■ Instructions to follow:
Could the lines from the top of the material to the line that contains "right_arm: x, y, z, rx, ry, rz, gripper" be retyped exactly, both included and pictures omitted?

- - - - - - -

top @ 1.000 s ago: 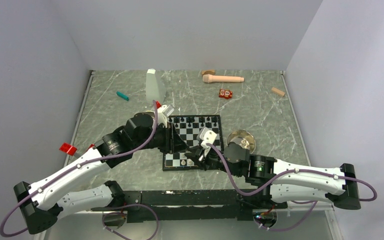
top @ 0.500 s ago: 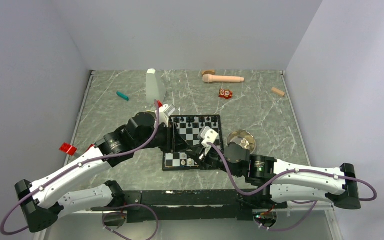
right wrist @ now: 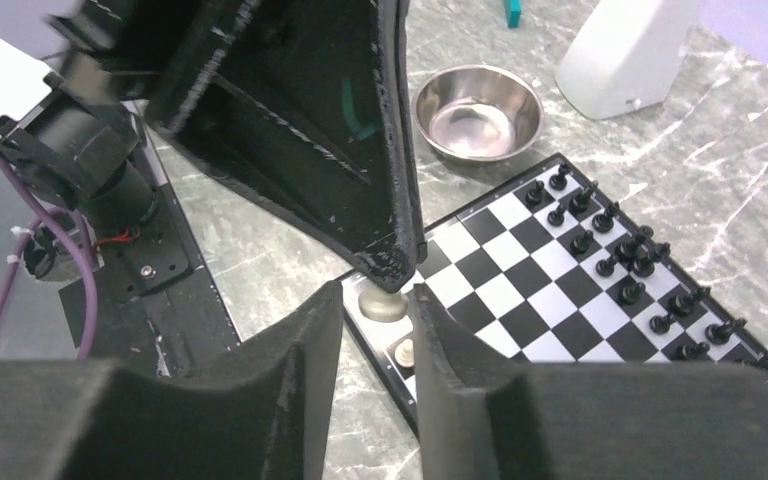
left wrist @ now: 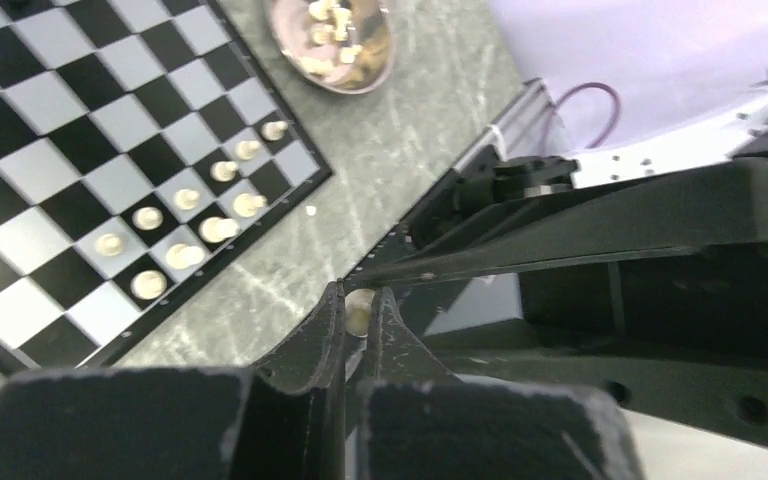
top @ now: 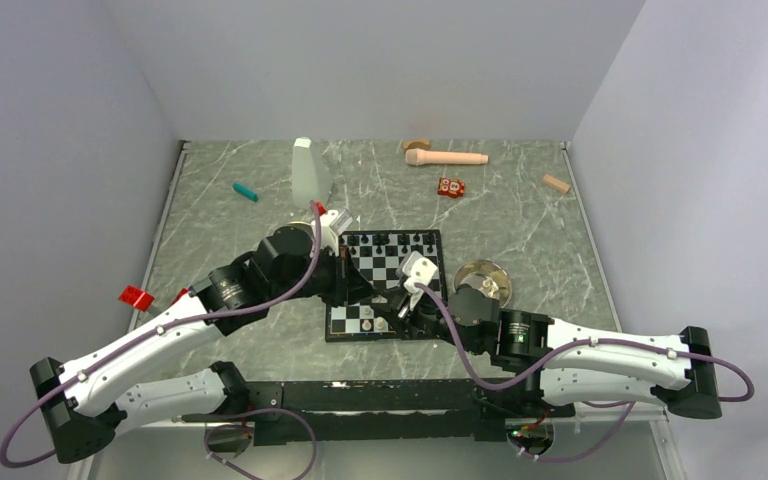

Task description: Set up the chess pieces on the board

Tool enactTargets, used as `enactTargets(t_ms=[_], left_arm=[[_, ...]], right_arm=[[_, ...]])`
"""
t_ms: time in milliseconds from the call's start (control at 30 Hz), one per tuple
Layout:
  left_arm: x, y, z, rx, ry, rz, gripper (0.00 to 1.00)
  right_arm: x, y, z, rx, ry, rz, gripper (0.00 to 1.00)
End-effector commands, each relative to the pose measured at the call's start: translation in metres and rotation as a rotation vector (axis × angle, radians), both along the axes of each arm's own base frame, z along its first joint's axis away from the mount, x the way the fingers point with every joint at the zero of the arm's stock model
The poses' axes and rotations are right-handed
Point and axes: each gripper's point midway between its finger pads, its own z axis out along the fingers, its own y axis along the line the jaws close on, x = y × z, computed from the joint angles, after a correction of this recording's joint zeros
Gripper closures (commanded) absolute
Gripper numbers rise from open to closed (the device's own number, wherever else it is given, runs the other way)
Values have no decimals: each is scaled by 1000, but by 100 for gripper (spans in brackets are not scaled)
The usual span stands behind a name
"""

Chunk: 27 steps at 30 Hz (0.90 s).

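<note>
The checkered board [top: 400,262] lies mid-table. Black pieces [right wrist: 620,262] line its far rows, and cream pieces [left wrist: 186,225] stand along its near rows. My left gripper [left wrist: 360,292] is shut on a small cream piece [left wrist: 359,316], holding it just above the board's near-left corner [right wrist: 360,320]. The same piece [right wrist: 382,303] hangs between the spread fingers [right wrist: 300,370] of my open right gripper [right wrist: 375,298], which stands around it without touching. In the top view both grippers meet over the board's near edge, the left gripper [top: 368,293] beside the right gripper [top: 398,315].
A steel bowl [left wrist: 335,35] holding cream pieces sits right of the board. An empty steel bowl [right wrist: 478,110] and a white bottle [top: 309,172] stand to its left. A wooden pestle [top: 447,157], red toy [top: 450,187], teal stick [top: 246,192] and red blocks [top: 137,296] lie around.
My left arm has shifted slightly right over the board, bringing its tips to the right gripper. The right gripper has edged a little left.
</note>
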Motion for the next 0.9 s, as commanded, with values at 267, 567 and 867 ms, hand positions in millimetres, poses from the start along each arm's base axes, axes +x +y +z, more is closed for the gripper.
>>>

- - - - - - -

■ Task answer:
top @ 1.000 s ago: 
top @ 0.500 s ago: 
right wrist @ now: 
left wrist @ now: 
top @ now: 

Task description: Set up the chess pieces on the board

Tool enactTargets, used as `enactTargets(t_ms=[_], left_arm=[[_, ...]], right_arm=[[_, ...]])`
"""
t_ms: time in milliseconds from the call's start (control at 30 Hz), one per tuple
Layout:
  left_arm: x, y, z, rx, ry, rz, gripper (0.00 to 1.00)
  right_arm: x, y, z, rx, ry, rz, gripper (0.00 to 1.00)

For this exercise, nothing more remains to be done.